Judah forgave her and dropped his stone out of mutual guilt, and not just that, but he also took Tamar’s sin upon himself. What she did was not right, she had still committed adultery, and with her father-in-law, which would be condemned in writing when the Law would be recorded by the hand of Moses on the top of Mount Sinai. Yet Judah, knew that what she did, was a result of his own sin against her. He was supposed to protect her and provide for her, but he had forsaken her.
Judah forgives her and she him and they are reconciled and Perez, one of the twins that would be born to them, would have a son, who would have a son, who would one day be married to a girl who would have a son, who would forgive, not out of mutual guilt but out of abundant mercy and grace.
and He was left alone, and the woman, where she was, in the center of the court. Straightening up, Jesus said to her, “Woman, where are they? Did no one condemn you?” She said, “No one, Lord.” And Jesus said, “I do not condemn you, either. Go. From now on sin no more.”
When Judah brought Tamar home, he did not bring her home to be his wife… but to be the mother of their son. Forgiveness and reconciliation is only complete when followed by, go and sin no more…
And he did not have relations with her again.
Had Judah taken Tamar as a wife, then the whole redemptive picture of this moment would be maligned. It would now become a sick perverted twisted modern day American sitcom, but that is not what this moment in time in the lives of Judah and Tamar, in the lineage of our Christ, was about… not at all.

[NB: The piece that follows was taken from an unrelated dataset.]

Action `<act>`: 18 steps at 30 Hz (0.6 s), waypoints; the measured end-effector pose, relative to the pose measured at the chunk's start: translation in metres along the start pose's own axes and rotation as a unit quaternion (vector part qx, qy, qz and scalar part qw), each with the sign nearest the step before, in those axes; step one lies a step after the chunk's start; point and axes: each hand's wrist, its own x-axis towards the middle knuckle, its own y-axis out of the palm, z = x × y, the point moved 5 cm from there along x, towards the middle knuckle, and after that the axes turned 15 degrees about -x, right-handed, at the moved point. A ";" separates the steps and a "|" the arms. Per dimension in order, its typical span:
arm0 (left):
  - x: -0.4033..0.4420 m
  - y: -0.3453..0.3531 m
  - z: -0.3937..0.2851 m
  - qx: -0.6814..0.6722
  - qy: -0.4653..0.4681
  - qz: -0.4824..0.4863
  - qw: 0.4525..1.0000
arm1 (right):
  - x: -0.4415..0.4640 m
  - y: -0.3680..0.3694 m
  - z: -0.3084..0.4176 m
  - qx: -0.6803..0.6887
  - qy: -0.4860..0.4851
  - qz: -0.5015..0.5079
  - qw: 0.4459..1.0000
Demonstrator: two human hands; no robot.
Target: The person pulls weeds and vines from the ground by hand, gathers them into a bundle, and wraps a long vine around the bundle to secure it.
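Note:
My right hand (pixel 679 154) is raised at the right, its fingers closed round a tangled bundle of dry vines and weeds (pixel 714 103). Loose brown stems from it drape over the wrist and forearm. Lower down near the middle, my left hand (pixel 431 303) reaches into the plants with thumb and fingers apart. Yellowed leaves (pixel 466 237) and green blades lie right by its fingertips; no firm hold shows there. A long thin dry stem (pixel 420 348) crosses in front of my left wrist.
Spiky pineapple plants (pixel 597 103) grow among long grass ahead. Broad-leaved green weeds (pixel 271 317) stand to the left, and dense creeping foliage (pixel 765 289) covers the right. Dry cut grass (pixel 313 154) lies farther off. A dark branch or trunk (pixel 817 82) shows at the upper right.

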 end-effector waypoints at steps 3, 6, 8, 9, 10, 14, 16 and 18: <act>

If we read this picture, and others recorded for us in the Scriptures, of our human failures and yet God’s unrelenting faithfulness, and see in it permission to sin… we are blind. Blind to the beauty of the grace of God. Blind to the cost of the blood that flowed willingly from the side of a man who cried, Father forgive them they no not what they do…
Blind to the One who is our HOPE.
The One born from Judah and woman named Tamar… the One who hung on a tree for us. The One who stems from the Only Unbranched Stem of God, the One who would build a church that would exhibit an enormous diversity in physical characteristics and would inhabit nearly every type of habitat within their range, from rainforests to deserts. The One who would be the firstborn of the best known and most extensively cultivated family on earth important to humans throughout much, no all, of history. The One who would not just be symbols for such ideas as victory, peace, and fertility but would be our Victory, our Peace, and our Eternal Life! The One’s whose family operates on a single gene. The seed of God!
Now the promises were spoken to Abraham and to his seed. He does not say, “And to seeds,” as referring to many, but rather to one, “And to your seed,” that is, Christ.